■ **Work instruction**
When the line containing "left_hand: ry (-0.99" appears in the data below, begin copying there and stop only after the line containing "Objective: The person".

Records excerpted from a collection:
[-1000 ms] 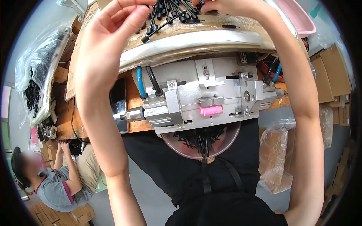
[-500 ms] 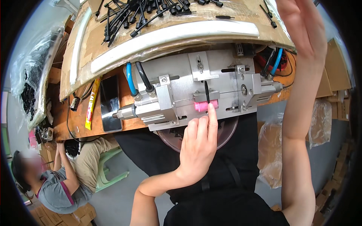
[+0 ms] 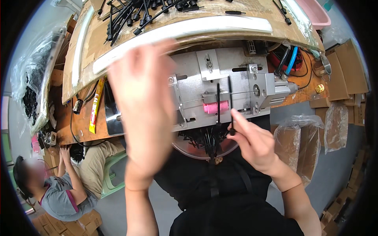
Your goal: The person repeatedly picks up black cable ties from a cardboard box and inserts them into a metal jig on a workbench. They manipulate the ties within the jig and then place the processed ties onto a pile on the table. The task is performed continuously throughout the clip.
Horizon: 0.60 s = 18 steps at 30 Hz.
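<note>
My right hand [image 3: 258,145] pinches the capped lower end of a thin black rod [image 3: 231,96], held upright over the right part of a metal fixture [image 3: 197,84]. Beside it, another black rod [image 3: 218,98] stands across a pink block [image 3: 210,108] at the fixture's middle. My left hand [image 3: 143,94] is raised over the fixture's left side, hiding the cylinder there. Motion smears its fingers, so I cannot tell whether it holds anything. Below the fixture, a translucent bowl [image 3: 189,152] carries a bunch of black rods [image 3: 210,141].
A cardboard-topped shelf [image 3: 275,29] with many loose black rods [image 3: 145,11] overhangs the fixture's back. A phone [image 3: 113,122] and a yellow packet [image 3: 95,106] lie on the wooden table [image 3: 76,126] at left. Another person [image 3: 65,192] sits at lower left.
My left hand has left the pink block and swung up to the left. My right hand has come down from the upper right with a black rod. The bowl's rods now show.
</note>
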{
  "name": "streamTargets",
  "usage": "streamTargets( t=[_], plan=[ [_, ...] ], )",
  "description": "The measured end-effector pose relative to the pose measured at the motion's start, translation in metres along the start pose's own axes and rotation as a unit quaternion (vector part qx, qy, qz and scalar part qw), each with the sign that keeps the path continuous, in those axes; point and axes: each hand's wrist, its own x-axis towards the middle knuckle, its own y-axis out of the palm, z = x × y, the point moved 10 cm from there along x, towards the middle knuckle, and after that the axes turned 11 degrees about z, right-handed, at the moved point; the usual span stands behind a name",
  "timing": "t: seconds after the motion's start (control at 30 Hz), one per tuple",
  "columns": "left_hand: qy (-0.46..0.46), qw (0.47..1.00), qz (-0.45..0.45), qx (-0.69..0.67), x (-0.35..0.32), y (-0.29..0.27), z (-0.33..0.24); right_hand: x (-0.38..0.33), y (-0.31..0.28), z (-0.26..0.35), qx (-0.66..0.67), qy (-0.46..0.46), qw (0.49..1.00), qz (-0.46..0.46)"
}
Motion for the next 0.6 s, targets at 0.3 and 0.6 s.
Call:
streamTargets(
  t=[0.3, 0.6],
  plan=[
    [0.049, 0.98, 0.158, -0.113, 0.06, -0.004, 0.068, 0.007, 0.034, -0.003, 0.016, 0.019, 0.999, 0.045],
    [0.054, 0.996, 0.075, 0.011, -0.061, 0.015, -0.027, 0.018, -0.016, -0.003, -0.014, 0.09, 0.995, 0.043]
  ],
)
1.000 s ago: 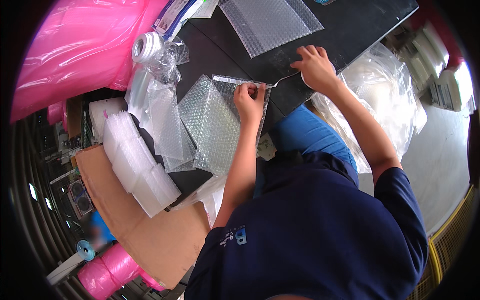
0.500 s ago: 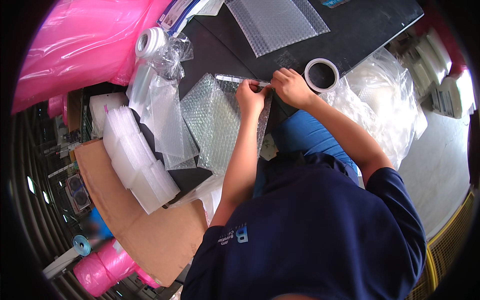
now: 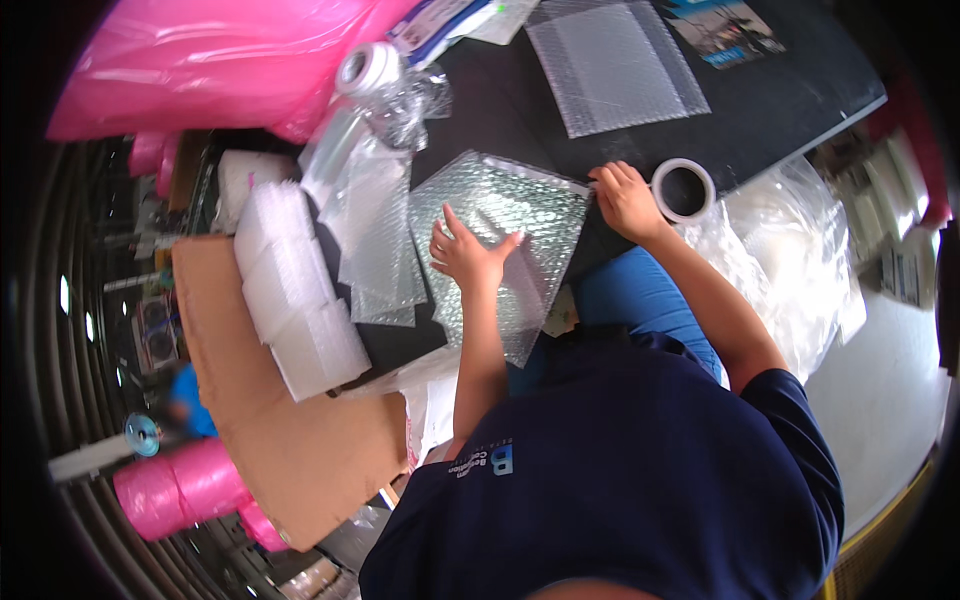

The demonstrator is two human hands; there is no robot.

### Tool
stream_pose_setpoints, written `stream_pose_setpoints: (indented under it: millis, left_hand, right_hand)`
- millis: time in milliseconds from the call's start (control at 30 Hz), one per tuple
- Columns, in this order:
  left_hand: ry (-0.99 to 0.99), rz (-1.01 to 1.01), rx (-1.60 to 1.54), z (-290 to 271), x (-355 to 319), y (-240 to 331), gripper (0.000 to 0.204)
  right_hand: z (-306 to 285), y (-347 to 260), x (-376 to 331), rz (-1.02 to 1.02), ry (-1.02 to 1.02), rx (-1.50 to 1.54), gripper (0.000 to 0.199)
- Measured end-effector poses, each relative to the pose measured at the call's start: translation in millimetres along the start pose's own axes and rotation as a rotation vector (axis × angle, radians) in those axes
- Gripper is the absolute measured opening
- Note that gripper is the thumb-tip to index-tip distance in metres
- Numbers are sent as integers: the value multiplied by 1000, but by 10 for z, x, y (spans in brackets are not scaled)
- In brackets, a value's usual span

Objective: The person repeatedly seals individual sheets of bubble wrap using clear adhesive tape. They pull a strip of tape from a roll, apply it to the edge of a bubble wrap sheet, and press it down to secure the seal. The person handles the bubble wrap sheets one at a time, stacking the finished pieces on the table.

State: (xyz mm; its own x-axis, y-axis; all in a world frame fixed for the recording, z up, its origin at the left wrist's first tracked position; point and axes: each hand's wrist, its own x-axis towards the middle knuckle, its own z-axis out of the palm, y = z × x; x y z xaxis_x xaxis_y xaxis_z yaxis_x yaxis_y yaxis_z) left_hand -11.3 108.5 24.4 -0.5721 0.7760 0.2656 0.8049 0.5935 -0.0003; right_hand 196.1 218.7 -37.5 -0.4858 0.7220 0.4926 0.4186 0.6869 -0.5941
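A clear bubble-wrap bag (image 3: 540,218) lies at the table's near edge, its near corner hanging toward my lap. My left hand (image 3: 470,258) is open above the bag's left part, fingers spread and holding nothing. At the bag's far right corner, my right hand (image 3: 628,205) is closed with fingertips pinched together. Whatever sits in that pinch is too small to make out. Just right of this hand lies a roll of tape (image 3: 683,190) on its side. More bubble-wrap bags (image 3: 375,235) lie left of the bag.
White foam sheets (image 3: 290,275) are stacked at the left edge of the black table (image 3: 520,100). Behind them are a clear film roll (image 3: 368,68) and pink wrap (image 3: 220,60). A flat bubble-wrap bag (image 3: 615,65) lies far off. Brown cardboard (image 3: 290,420) juts at lower left; clear plastic (image 3: 785,250) bulges right.
My left hand has let go of the bag's far edge and moved nearer and left, its fingers opening. My right hand stays at the corner. The view has shifted.
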Motion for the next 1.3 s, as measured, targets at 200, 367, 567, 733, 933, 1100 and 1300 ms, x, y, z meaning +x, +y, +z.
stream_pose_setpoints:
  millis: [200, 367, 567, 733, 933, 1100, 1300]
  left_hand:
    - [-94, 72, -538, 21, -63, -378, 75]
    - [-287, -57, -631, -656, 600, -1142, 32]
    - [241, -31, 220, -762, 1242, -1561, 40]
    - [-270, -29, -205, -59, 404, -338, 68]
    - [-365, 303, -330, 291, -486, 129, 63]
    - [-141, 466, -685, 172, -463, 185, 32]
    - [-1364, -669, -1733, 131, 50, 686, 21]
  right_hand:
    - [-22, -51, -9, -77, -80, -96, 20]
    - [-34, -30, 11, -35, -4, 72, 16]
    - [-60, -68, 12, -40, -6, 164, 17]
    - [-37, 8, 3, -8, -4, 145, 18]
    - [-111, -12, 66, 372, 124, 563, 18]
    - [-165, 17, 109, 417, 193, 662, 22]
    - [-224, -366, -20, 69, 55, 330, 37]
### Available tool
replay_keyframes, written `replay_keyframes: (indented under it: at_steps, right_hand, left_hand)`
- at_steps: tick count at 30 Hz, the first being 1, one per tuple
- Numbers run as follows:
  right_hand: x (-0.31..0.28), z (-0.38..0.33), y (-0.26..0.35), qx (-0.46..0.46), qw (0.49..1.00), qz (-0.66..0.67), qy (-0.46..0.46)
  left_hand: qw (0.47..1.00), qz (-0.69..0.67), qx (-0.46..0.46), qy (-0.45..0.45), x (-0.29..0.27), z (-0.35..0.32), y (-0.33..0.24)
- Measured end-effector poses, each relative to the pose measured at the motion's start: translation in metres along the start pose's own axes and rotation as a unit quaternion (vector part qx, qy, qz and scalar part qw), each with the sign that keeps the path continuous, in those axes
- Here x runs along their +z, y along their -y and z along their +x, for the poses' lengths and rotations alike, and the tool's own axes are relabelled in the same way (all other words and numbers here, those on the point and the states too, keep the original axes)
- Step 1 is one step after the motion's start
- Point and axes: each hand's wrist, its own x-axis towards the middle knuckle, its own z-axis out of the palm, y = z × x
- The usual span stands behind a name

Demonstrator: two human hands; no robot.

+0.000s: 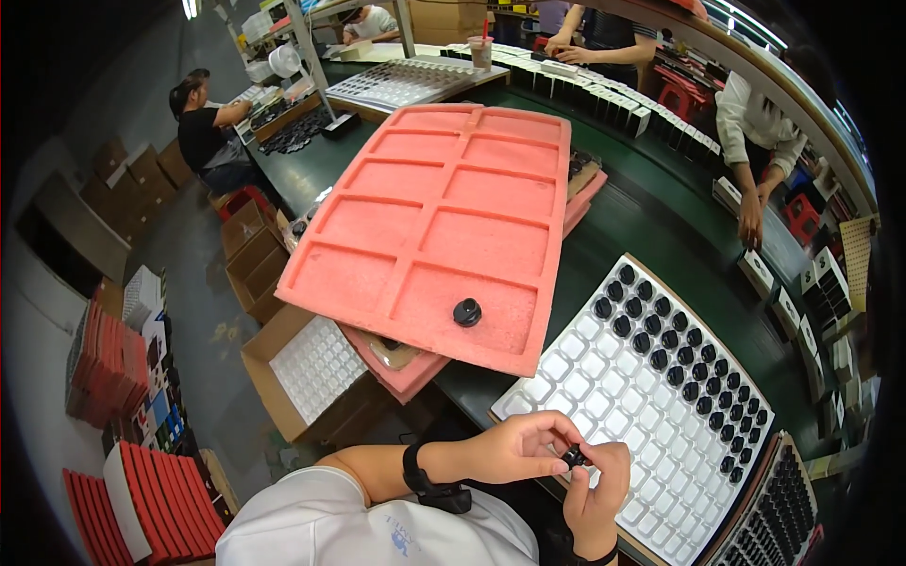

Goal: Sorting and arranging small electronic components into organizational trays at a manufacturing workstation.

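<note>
- Black knob-shaped piece (574, 457): it's between my two hands, nearer me than the large pink foam tray (359, 274), a matte slab with two columns of shallow rectangular recesses.
- Beside that lies a glossy white moulded tray (566, 363) of rounded pockets, partly filled with similar black pieces (676, 376).
- My left forearm, wearing a black wristband (444, 495), reaches rightward; my right hand (599, 486) rises from below.
- My left hand (524, 445) curls, thumb and fingertips pinching the piece; my right thumb and forefinger pinch its other side.
- One round black part (466, 312) sits in a foam recess.
</note>
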Motion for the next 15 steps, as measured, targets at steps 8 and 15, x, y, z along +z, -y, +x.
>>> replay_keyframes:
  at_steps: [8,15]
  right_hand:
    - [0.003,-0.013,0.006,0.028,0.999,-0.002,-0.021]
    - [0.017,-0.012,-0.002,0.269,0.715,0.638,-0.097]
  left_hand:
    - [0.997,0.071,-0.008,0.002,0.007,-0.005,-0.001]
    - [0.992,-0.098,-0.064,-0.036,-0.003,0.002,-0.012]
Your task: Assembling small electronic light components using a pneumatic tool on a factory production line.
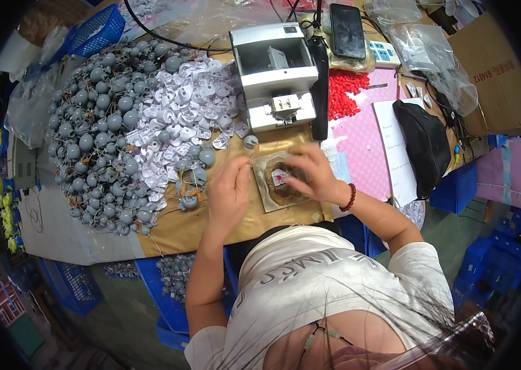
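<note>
My left hand [229,190] is closed in a pinch beside the square metal block; whatever is between its fingertips is too small to make out. Just above those fingertips is a small grey ball-shaped part [250,142] with an orange bit near it. My right hand [317,175] hovers over the block's right side, its fingers curled but apart. The block [268,198] has a round, worn brown hollow. A small white part with a red piece [279,177] sits in that hollow, between my two hands. A few grey balls on wires [190,180] lie left of my left hand.
Left stands a large heap of grey wired balls [101,123], beside a pile of white plastic parts [177,105]. A silver machine [276,77] is behind the block. Red pieces [343,92], a phone [346,31], paper [390,132] and a black pouch [423,148] occupy the right.
</note>
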The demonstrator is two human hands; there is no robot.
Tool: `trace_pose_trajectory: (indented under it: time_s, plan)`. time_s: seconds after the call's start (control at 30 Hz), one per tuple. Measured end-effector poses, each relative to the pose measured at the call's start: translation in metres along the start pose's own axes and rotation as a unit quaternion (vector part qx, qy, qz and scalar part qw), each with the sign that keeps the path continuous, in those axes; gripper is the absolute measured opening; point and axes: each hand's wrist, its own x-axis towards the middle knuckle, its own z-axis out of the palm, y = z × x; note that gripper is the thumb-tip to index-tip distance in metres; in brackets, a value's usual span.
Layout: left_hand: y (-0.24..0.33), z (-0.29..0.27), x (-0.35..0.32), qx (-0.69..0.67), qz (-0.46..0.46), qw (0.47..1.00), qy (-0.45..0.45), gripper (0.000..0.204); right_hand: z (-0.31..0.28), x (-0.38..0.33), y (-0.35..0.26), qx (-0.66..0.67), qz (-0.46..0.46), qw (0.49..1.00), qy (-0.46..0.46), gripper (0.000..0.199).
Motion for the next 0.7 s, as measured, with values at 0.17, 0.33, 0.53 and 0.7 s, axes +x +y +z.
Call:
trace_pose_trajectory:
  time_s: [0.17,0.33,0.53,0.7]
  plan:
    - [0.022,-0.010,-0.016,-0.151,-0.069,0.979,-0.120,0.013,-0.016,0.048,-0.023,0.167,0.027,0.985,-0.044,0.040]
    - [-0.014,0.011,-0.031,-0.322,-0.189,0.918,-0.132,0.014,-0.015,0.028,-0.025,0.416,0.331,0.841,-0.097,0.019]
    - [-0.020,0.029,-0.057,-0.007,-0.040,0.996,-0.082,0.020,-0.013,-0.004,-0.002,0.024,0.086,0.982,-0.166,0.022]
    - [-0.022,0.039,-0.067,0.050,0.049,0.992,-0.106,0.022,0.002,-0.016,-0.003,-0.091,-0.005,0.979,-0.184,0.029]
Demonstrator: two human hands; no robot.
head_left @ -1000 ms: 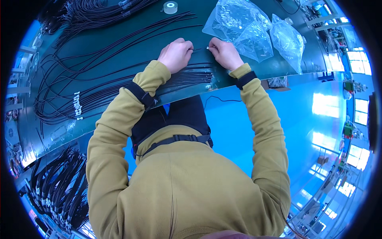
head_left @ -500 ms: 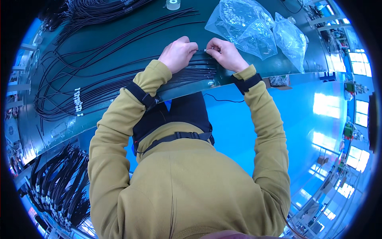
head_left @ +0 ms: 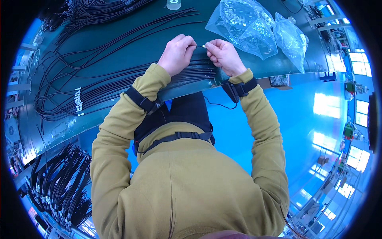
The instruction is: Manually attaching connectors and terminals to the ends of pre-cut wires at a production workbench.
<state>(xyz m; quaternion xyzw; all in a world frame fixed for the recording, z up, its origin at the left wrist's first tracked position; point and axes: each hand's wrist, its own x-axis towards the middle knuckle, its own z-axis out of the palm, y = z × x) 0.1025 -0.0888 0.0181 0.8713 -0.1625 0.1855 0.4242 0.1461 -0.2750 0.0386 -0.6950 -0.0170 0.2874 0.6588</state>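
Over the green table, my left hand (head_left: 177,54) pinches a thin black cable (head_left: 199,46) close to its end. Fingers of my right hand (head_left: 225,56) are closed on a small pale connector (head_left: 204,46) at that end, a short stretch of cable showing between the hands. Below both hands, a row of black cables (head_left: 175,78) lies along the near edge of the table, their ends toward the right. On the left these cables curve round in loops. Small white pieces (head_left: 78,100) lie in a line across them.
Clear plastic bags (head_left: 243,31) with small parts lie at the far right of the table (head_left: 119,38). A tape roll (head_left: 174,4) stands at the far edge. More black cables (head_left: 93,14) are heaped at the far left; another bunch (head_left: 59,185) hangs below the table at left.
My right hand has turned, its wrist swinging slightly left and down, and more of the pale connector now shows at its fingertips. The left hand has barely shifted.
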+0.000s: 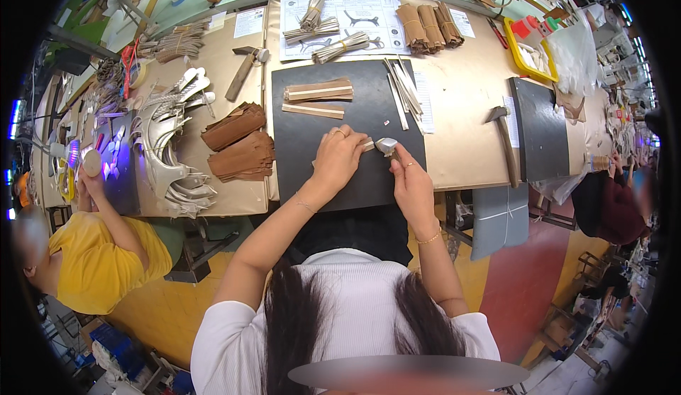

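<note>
A narrow tan leather strip [367,145] lay on the black rectangular work mat [319,168], near its middle, and the left hand [338,155] was curled down over one end, fingertips pinning it flat, probably so it wouldn't slide. The right hand [410,182] was closed around a small grey-headed tool [387,145], its head touching the strip's free end (what kind of tool, too small to tell). Further up the mat sat a neat stack of tan leather strips [318,91] and some pale thin sticks [403,86], within easy reach. Beside the mat, brown folded leather pieces [237,143] were piled. A wooden-handled hammer [505,140] rested on the tan workbench [468,111], and a person in a yellow shirt [99,257] worked to the left.
</note>
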`<state>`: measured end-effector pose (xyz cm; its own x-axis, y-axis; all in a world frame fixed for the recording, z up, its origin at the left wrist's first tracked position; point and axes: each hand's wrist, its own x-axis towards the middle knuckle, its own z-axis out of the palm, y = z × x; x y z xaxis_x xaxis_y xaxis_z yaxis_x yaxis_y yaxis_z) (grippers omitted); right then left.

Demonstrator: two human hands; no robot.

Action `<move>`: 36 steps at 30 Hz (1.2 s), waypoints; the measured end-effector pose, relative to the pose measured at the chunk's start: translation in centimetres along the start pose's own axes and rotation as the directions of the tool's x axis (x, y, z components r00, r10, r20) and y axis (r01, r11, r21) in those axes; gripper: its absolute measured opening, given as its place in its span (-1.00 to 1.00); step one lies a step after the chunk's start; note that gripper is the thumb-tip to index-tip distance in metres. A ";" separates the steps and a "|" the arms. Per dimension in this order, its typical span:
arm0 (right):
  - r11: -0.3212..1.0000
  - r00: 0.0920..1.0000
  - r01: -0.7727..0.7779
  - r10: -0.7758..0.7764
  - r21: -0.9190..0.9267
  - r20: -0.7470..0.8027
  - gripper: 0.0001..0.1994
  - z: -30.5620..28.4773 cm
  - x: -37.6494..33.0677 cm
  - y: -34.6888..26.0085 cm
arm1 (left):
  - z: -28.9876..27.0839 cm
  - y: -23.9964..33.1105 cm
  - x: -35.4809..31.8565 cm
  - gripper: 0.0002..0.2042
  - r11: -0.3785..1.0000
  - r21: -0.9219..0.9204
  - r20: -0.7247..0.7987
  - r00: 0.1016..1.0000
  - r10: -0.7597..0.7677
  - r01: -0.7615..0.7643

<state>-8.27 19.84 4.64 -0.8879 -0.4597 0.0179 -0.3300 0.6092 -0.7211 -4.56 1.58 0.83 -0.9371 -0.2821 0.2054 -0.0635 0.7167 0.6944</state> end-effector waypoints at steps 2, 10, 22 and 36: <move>0.998 0.999 0.033 -0.033 -0.045 0.005 -0.64 0.2 0.1 -0.1 | 0.0 -0.2 -0.1 -0.82 0.998 0.042 -0.016 0.999 0.047 -0.046; 0.987 0.994 0.099 -0.103 -0.130 -0.025 -0.62 0.3 0.4 -0.2 | -0.5 -0.9 -0.2 -0.87 0.897 0.269 0.013 0.933 0.360 -0.350; 0.956 0.984 0.169 -0.175 -0.238 -0.005 -0.58 0.7 1.7 -0.8 | -0.7 -0.9 0.2 -0.87 0.771 0.407 0.073 0.859 0.507 -0.490; 0.953 0.980 0.190 -0.198 -0.237 -0.010 -0.58 0.9 1.8 -1.3 | -1.4 -0.9 -0.6 -0.90 0.819 0.400 0.143 0.910 0.388 -0.412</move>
<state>-9.14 17.68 4.96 -0.8083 -0.5646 0.1670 -0.5588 0.6464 -0.5196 -3.43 0.20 1.04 -0.9269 0.1126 0.3581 0.1967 0.9582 0.2077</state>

■ **Completed exercise**
  left_hand: ry (-0.99 to 0.99), rz (-1.01 to 1.01), rx (-1.60 to 1.54), z (-290 to 271), x (-355 to 319), y (-240 to 331), gripper (0.000 to 0.204)
  right_hand: z (-306 to 285), y (-347 to 260), x (-376 to 331), rz (-1.02 to 1.02), ry (-1.02 to 1.02), rx (-1.50 to 1.54), gripper (0.000 to 0.199)
- Measured end-effector poses, each relative to the pose measured at the call's start: translation in millimetres along the start pose's own axes and rotation as a rotation vector (axis × angle, radians) in those axes
- Gripper is the absolute measured opening
- Note that gripper is the thumb-tip to index-tip distance in metres
- Numbers are sent as integers: the value multiplied by 1000, but by 10 for z, x, y (spans in brackets are not scaled)
- In brackets, a value's usual span

Objective: The person repeatedly seals individual sheets of bubble wrap using clear adhesive tape. They pull a strip of tape from a roll, apply it to the edge of a bubble wrap sheet, and press it down to secure the seal. The person handles the bubble wrap sheets one at a time, stacking the finished pieces on the table.

With this, the exercise is done.